DESCRIPTION OF THE TASK. Look below for the line containing "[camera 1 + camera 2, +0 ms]"; from there, print each line exactly up to and including the line containing "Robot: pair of", and stop.

MATERIALS PROVIDED.
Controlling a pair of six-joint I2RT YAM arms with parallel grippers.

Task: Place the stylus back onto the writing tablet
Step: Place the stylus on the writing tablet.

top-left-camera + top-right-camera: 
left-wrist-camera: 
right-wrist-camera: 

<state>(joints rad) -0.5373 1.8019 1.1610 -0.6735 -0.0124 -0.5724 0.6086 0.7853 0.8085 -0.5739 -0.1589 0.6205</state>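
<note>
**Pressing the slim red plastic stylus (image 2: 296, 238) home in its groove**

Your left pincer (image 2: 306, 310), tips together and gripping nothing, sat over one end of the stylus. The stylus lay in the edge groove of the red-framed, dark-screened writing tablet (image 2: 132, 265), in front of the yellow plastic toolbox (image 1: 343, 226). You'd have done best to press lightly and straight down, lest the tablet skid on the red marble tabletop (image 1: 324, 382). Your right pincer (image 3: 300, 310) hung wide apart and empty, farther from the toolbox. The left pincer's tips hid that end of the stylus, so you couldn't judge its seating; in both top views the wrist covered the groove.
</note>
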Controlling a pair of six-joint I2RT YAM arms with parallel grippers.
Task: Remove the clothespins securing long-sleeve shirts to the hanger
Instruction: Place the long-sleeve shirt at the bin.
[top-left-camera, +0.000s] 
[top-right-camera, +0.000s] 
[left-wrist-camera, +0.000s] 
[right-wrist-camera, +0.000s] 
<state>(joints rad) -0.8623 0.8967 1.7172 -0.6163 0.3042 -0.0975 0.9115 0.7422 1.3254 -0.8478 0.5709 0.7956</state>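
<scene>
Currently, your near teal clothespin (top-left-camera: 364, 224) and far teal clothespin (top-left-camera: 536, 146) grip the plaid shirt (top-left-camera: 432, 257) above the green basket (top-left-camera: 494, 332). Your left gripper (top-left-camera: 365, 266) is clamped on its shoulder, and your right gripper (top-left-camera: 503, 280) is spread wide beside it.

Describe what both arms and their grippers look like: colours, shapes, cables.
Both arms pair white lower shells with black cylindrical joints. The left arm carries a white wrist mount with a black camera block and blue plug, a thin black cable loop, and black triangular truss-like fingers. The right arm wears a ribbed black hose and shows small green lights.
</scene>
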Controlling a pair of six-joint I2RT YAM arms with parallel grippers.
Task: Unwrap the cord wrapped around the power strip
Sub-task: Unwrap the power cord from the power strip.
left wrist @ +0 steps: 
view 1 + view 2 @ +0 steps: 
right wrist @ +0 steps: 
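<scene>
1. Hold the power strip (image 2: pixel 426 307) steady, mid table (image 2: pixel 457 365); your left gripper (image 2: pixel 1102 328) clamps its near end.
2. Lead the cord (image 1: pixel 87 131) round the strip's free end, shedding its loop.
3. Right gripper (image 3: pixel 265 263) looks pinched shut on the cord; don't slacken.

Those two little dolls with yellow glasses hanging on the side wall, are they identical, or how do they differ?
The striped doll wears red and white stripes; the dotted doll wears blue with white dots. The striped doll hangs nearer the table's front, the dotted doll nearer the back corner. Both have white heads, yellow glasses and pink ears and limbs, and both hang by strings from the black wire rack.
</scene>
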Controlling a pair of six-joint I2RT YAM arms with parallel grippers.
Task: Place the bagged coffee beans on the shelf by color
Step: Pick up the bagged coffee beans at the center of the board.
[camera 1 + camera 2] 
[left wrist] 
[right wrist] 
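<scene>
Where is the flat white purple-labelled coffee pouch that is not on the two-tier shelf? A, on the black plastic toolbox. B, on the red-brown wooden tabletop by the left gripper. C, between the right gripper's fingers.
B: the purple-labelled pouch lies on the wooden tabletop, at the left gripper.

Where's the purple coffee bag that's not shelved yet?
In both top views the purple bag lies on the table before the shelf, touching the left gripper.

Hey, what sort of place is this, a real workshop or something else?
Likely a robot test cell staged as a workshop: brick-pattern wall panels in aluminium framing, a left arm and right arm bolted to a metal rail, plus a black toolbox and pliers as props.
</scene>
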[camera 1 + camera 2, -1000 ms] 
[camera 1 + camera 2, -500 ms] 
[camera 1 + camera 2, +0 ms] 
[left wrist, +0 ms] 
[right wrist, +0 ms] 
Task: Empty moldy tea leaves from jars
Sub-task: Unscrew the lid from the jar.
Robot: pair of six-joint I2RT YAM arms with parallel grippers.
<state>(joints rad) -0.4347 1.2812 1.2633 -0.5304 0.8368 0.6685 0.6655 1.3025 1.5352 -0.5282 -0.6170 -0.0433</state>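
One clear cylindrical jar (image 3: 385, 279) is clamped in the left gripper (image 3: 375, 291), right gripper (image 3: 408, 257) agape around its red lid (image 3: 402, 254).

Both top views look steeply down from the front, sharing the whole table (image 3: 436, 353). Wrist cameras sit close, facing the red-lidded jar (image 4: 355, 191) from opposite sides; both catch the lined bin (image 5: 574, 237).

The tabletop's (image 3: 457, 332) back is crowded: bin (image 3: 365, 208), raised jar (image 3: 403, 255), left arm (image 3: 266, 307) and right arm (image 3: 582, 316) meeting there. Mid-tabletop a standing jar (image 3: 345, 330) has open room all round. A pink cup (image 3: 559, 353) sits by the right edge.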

SOLUTION TO THIS TASK.
[camera 1 + camera 2, +0 ms] 
[left wrist, +0 ms] 
[right wrist, +0 ms] 
Task: Empty moldy tea leaves from jars
Sub-task: Unscrew the lid from the jar.
Robot: pair of six-joint I2RT YAM arms with parallel grippers.

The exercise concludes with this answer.